* _What needs to be done_: For the data below, report only the number of lines containing the string "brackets".
(Given data begins)
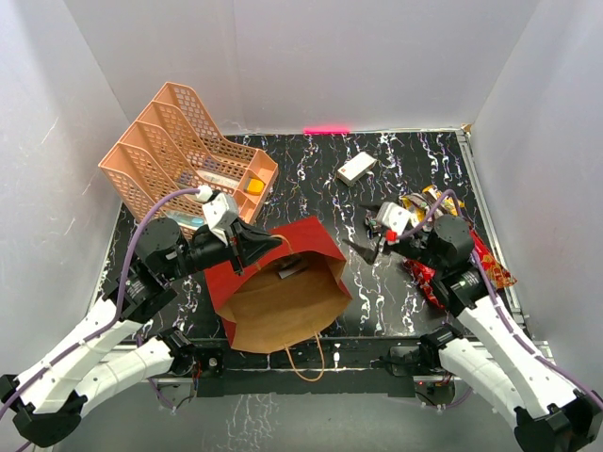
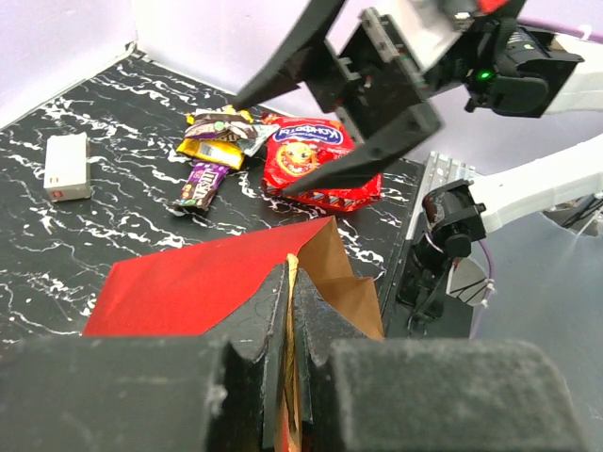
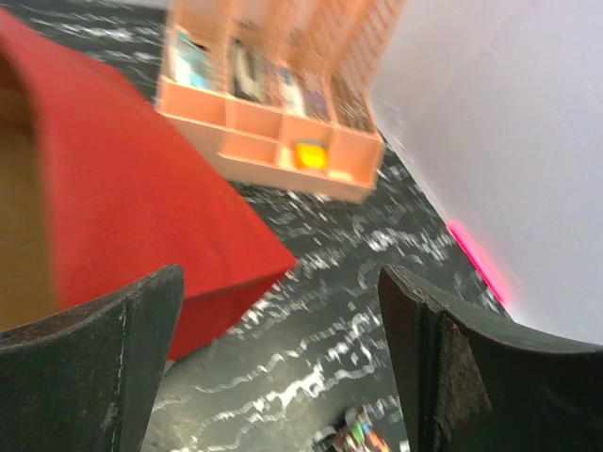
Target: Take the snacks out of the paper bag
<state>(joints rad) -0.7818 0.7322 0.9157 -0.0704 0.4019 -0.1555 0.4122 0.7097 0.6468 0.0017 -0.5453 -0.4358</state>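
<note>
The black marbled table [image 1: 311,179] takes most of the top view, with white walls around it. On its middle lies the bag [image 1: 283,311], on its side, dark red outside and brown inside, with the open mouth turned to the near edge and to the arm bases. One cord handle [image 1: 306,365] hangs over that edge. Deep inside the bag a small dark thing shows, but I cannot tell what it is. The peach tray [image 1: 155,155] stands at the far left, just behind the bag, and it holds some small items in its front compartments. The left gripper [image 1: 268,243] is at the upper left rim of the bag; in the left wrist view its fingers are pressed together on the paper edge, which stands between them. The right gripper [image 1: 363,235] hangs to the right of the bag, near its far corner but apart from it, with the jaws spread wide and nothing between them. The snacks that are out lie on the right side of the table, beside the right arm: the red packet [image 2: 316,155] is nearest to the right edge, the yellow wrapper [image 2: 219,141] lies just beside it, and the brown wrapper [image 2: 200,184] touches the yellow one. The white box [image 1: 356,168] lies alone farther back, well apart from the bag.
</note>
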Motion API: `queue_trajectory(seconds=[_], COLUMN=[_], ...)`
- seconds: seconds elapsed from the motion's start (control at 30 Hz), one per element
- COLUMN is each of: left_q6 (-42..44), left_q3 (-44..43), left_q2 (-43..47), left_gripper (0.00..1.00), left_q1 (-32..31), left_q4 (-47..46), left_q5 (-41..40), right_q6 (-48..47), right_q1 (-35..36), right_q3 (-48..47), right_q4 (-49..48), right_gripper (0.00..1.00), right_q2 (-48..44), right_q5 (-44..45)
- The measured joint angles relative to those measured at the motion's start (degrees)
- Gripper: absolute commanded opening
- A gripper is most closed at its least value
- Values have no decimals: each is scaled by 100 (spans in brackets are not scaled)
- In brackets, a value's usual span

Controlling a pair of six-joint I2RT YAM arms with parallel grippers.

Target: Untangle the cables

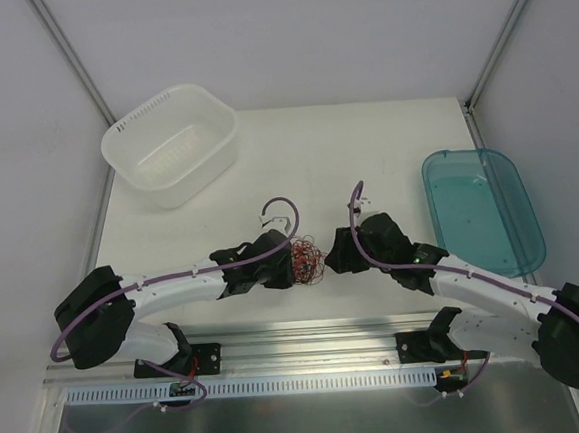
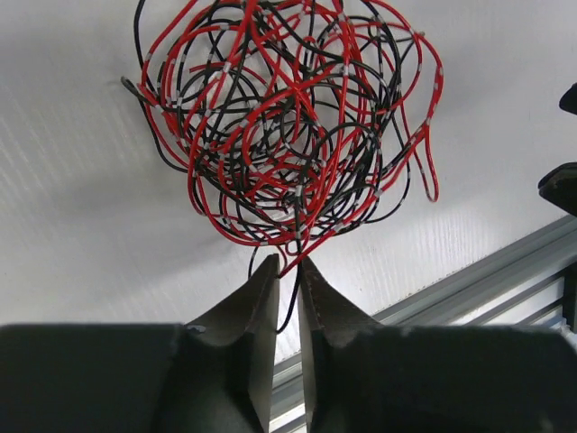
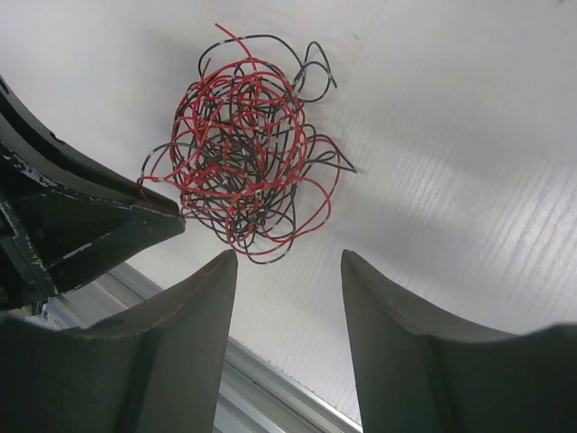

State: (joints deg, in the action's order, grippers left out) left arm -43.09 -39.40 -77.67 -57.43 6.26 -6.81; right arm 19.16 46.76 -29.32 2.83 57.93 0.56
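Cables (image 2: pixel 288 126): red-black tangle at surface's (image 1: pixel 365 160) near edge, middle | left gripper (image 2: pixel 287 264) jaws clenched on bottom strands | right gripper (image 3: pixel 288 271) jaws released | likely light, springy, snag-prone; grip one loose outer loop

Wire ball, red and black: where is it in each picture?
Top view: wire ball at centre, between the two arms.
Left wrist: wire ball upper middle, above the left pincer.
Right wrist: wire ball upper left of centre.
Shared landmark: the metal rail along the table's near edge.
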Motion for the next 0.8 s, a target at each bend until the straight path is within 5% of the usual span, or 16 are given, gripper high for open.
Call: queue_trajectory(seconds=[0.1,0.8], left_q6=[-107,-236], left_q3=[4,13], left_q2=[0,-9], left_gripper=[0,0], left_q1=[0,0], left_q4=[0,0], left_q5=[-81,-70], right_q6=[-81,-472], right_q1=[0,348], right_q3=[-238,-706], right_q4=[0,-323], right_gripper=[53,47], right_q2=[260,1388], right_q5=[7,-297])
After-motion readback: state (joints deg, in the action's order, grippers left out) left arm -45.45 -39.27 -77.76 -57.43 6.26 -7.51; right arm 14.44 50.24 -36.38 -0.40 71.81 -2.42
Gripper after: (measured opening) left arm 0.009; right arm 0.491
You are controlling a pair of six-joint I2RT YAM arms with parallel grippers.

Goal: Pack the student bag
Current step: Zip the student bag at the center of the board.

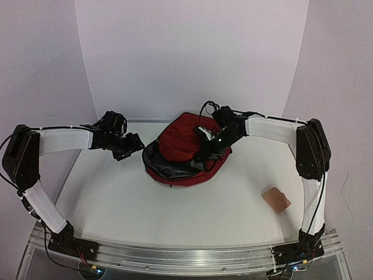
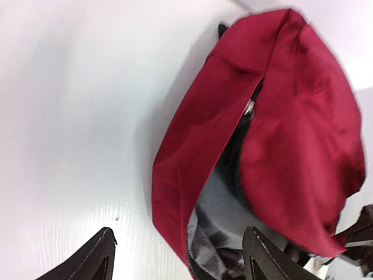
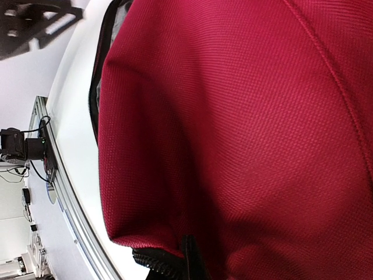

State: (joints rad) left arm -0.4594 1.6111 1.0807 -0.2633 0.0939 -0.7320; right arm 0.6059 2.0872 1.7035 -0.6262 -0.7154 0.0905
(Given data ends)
* _Your solution_: 2